Just because the mercury has dropped below freezing and appears stuck there until spring, it’s no reason not to explore the outdoors. Let’s talk about how you, the fearful and apartment-bound city dweller, can get outside and embrace the cold.
If you’re going to venture out into the cold weather, particularly if you’re going to be out in it for hours or days at a time, what you wear will go a long way in determining how comfortable and, more crucially, warm you will be. Dress to stay warm and dry, starting with your skivvies.
Last winter, over New Year’s Eve, I backpacked a stretch of the Appalachian Trail from the Connecticut-New York state line down to Harriman State Park along the New York-New Jersey border. Daytime temperatures were anywhere between the high teens and high 20s. Hiking an average of about 14 miles a day with an 18-pound backpack meant I was working up a sweat, even in sub-freezing temps. Throughout the trip I was wearing either merino or polypropylene long johns to afford myself a comfortable, breathable, and insulating base layer that wicked the sweat away.
Wicking fabrics are incredibly useful because they are lightweight, keep you insulated, and also fairly dry during exertion. Merino wool will do the trick but will cost a few bucks more; synthetic fabrics will do the same for a few dollars less. One sure thing to avoid in a base layer? Cotton. Seriously, cotton is a no-no due to its ability to absorb and retain moisture (sweat). Walking around in wet clothes when it’s below freezing is a great way to contribute to hypothermia. If you run hot, you might want to roll with lightweight versus midweight on any winter hikes, unless temps are downright Arctic.

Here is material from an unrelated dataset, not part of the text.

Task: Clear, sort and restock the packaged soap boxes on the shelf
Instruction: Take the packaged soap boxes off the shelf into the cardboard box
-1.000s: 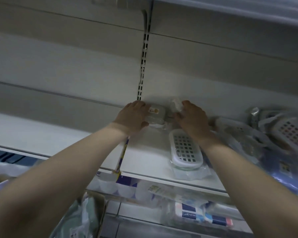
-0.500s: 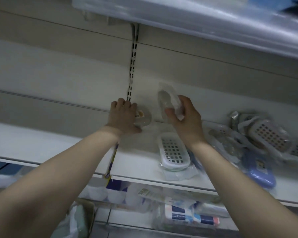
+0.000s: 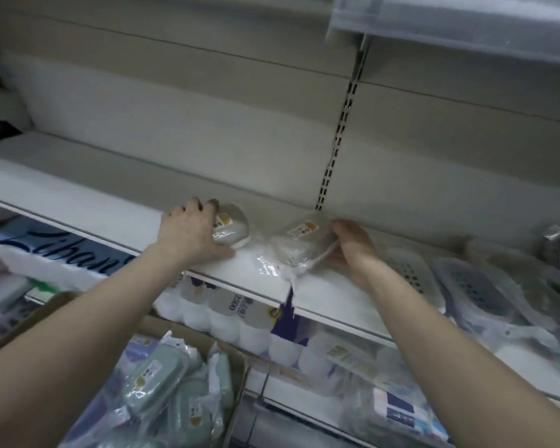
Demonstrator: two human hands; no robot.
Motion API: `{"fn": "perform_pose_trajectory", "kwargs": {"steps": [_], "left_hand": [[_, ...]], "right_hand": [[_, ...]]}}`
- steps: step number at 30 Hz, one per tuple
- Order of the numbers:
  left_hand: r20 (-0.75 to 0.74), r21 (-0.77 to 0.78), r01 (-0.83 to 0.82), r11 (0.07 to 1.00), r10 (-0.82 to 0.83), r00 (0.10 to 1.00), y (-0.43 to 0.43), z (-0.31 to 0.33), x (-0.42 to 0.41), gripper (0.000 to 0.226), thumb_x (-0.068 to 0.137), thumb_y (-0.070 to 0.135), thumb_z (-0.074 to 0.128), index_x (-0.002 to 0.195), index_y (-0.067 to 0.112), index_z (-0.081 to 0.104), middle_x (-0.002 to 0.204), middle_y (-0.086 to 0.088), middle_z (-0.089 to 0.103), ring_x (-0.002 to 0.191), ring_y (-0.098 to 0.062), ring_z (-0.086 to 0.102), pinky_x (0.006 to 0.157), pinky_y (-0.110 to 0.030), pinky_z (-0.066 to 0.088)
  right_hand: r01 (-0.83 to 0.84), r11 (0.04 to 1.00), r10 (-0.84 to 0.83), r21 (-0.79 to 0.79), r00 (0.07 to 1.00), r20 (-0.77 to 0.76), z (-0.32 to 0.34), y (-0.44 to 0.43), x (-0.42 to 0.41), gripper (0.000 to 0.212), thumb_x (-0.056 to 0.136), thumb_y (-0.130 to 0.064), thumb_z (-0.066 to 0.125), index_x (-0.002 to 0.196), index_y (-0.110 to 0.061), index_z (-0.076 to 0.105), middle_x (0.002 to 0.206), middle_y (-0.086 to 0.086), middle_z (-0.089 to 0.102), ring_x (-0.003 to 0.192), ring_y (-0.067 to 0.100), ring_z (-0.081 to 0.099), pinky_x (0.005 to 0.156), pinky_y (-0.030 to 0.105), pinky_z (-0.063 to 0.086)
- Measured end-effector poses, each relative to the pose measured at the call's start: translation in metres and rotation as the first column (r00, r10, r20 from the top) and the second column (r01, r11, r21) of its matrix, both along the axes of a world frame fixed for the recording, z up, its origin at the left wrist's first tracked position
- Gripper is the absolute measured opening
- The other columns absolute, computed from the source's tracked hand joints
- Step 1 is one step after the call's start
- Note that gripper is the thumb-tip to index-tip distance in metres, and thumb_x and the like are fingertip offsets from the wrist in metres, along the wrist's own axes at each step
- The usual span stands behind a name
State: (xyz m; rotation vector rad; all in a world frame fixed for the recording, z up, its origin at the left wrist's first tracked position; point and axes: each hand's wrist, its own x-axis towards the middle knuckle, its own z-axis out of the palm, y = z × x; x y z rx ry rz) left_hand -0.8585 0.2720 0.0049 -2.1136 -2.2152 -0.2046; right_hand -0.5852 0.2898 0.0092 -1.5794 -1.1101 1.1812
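Two pale grey soap boxes in clear plastic wrap lie on the white shelf. My left hand grips the left soap box, fingers curled over its near side. My right hand holds the right soap box by its right end, and that box rests tilted on the shelf near the front edge. Each box carries a small yellow label. More wrapped soap boxes, white and blue with slotted lids, lie further right on the same shelf.
A cardboard carton below left holds several mint-green wrapped soap boxes. Packs of toilet rolls fill the shelf underneath. An upper shelf edge overhangs at top right. A slotted upright runs down the back panel.
Both hands have shifted leftward along the shelf with their boxes. The right hand has brought its box down from the air onto the shelf. My view swung left and down, revealing the carton.
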Motion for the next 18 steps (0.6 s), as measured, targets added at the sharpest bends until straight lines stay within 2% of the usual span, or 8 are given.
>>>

On top of your base layer you’ll want to sport an insulating layer. For this trip on the AT, and on a few other late-fall and wintertime excursions, I rocked a beater of a wool sweater that was a Christmas present from years ago and was perfectly comfortable. You’re essentially looking for something to help trap your body heat. Insulated vests, fleece pullovers, and wool sweaters that your well-meaning relatives give as presents are all acceptable midlayers. Again, avoid cotton at all costs.
As for footwear, your normal hiking boots or trail runners should be sufficient for anything you encounter. If you know you’ll be trudging through deep snow, like snow deeper than your boots, you may want to invest in some gaiters. One thing I wish I had for my trip on the Appalachian Trail last year was a pair of crampons or any other sort of ice trekking system. The AT—unbeknownst to me, the hiking moron who had flown back to NYC from traveling for the holidays and not realized that the Trail had absorbed an ornery melange of ice and snow two days before I set out—was glazed with an unforgiving layer of ice that would thaw each afternoon in the winter sun and then refreeze each night. Just an absolute delight, truly. In any case, there are a lot of crampons and grip options out there and, man, that’s something you will want on icy trails. Socks? You’ll want socks. I’m a big believer in Wigwam’s Trailblaze line of socks, but that’s definitely my Midwestern showing. Look for something that’s breathable, warm, and dries fast.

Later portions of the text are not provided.